Con alle spalle studi in architettura, moda, costume, textile e grafica, ho lavorato in questi campi per oltre vent'anni, spaziando tra design per il tessuto, ristrutturazioni d'interni, editoria, allestimenti di mostre ed eventi, identità aziendali.

Nella crescita personale un ruolo importante l'ha avuto la collaborazione, sempre in campo grafico, con enti no-profit più meno governativi o religiosi, associazioni di volontariato e, anche, amici.

Nel 2001, mentre l’Italia passava dalla lira all’euro, io passavo dai software artistici e grafici a quelli gestionali.

La precisione, la programmazione orientata al futuro, la cura per la logistica e l'ordine, insiti nel mio dna, hanno trovato nei database un connubio ideale.

Ho quindi iniziato a svilupparne tanti, molto personalizzati. Per l'esperienza di grafica editoriale e la conoscenza di software di disegno, fotografia e impaginazione, ho curato molto l'interfaccia grafica, caratterizzando i miei gestionali per facilità di lettura e gradevolezza anche davanti a informazioni monotone e noiose.

Curo anche la gestione della sicurezza per gli accessi personalizzati ai database sia in locale, sia in remoto, con accesso da web.

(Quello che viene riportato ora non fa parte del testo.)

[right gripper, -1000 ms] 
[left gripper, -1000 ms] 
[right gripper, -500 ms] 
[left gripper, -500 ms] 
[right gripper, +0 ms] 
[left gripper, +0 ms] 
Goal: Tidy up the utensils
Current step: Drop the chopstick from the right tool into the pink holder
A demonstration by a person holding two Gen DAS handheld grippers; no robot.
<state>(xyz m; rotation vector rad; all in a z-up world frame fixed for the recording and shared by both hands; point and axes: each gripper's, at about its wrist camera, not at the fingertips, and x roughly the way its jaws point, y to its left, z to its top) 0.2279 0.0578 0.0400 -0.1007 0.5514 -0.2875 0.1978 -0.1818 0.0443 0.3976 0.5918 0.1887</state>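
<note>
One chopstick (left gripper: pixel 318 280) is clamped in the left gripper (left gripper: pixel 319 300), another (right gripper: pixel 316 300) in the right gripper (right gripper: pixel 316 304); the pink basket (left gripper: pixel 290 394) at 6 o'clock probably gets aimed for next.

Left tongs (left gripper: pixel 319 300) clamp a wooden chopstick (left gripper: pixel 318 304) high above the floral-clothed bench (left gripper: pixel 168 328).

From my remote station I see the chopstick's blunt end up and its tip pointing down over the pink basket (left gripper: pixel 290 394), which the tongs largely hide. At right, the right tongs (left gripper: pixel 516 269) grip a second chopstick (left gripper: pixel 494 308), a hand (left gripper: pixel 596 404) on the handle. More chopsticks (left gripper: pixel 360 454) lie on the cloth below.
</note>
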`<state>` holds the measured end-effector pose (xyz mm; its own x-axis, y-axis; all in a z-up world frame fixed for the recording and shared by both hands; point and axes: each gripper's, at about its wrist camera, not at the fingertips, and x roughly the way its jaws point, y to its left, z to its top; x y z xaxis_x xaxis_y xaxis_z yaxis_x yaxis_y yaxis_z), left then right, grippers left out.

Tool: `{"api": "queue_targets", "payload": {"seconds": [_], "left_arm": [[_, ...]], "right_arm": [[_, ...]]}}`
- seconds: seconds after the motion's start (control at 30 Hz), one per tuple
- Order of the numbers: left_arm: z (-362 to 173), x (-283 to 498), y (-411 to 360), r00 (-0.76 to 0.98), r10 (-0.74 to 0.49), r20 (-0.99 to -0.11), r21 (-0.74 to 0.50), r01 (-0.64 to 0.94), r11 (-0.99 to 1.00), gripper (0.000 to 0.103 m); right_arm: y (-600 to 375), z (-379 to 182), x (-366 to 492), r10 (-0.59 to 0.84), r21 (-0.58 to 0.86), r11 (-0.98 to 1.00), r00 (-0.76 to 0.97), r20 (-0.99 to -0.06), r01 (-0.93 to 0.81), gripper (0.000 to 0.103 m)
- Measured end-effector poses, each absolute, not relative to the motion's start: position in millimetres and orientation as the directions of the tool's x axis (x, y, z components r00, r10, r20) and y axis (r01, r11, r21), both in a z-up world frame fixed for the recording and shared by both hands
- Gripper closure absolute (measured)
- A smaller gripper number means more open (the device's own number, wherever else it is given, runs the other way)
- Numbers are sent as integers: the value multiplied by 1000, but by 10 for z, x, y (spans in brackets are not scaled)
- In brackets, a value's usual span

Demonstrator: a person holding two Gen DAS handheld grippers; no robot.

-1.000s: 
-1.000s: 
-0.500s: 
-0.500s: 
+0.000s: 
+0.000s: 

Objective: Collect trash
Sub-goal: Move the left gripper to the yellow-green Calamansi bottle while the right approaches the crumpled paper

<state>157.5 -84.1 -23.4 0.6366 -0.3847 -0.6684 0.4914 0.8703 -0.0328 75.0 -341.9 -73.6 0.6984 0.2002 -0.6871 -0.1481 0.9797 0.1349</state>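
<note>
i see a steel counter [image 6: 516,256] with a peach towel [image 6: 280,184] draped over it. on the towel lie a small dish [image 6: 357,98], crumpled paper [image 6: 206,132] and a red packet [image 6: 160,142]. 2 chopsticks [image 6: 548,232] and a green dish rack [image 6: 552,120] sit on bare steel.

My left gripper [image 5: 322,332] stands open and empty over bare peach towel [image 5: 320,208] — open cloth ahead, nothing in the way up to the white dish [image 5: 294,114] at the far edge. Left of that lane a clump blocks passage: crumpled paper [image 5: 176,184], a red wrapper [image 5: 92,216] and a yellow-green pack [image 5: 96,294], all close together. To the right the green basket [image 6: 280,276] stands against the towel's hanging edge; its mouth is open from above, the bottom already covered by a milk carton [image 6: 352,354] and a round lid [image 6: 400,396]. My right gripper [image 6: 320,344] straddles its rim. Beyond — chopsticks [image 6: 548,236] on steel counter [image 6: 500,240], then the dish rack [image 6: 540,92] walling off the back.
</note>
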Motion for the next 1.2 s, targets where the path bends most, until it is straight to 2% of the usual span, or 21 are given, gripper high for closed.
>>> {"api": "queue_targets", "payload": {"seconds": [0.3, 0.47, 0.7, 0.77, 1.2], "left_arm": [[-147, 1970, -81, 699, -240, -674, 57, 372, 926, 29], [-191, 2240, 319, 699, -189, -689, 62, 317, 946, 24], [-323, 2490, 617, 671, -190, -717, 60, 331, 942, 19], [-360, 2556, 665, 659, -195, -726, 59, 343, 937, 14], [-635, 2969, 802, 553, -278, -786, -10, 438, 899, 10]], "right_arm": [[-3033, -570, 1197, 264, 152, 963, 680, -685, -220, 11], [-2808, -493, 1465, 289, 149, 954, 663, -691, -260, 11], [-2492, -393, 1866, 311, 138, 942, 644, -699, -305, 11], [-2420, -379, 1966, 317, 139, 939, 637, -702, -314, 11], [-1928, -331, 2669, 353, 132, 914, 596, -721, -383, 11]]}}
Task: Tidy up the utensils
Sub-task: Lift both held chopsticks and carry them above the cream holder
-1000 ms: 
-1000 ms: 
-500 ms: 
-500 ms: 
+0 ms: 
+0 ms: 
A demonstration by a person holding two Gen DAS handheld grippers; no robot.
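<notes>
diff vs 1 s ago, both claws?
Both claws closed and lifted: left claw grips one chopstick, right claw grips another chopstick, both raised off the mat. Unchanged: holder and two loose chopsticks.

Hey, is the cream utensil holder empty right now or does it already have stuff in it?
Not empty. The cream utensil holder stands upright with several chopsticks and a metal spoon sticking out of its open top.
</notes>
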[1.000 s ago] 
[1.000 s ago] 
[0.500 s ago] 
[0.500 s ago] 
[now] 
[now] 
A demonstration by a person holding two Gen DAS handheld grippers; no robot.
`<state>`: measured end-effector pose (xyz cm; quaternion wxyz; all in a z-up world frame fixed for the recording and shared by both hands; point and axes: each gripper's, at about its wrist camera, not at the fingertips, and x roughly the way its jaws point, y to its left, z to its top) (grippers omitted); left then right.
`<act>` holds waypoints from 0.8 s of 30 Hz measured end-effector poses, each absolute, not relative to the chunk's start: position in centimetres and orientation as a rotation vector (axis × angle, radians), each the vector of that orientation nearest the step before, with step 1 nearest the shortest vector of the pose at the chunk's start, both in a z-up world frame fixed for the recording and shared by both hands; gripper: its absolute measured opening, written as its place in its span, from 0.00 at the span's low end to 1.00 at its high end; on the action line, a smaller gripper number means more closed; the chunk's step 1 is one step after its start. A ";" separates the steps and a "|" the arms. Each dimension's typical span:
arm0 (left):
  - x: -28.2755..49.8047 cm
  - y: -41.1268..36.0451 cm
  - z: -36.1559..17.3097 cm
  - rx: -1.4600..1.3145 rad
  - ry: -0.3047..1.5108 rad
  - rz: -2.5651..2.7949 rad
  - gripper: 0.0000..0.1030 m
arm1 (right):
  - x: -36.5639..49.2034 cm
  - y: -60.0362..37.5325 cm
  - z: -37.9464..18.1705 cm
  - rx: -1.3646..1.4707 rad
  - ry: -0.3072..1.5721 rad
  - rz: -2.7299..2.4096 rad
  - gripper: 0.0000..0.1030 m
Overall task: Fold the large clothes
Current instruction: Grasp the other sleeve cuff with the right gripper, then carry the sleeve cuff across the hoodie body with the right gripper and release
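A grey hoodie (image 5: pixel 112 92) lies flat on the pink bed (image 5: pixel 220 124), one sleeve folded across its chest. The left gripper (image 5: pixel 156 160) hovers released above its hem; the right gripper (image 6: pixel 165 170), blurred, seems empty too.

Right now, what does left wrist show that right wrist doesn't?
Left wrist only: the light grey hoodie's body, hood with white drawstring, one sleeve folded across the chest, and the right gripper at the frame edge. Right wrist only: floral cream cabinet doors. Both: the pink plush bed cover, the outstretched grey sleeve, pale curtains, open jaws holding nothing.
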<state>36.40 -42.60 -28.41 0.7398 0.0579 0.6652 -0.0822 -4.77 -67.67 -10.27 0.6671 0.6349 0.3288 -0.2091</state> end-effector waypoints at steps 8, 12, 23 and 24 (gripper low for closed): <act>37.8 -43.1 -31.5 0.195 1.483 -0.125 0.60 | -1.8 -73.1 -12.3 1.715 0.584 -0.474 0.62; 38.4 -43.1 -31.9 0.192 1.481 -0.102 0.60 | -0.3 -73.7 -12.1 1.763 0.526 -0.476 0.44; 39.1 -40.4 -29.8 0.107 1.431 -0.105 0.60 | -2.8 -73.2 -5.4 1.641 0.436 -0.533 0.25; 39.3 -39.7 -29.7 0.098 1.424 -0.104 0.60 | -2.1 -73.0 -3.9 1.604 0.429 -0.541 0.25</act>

E inoltre so bene che situazioni di dificoltà e di crisi creano nuove opportunità: per me nel 2014, la scoperta della figura del P.O. (Professional Organizer) ben nota nel mondo anglosassone, ma appena giunta in Italia, è stata una rivelazione inattesa. L'ho scoperta, l'ho studiata, l'ho razionalizzata e la sto esercitando.

Last but not least: ho tre figli, ed essendo mamma non posso evitare l’aggettivo di “fantastici”, amo cucire e cucinare, ma anche viaggiare e, avendo una buona padronanza della lingua inglese, parlare con il mondo… a volte anche in francese.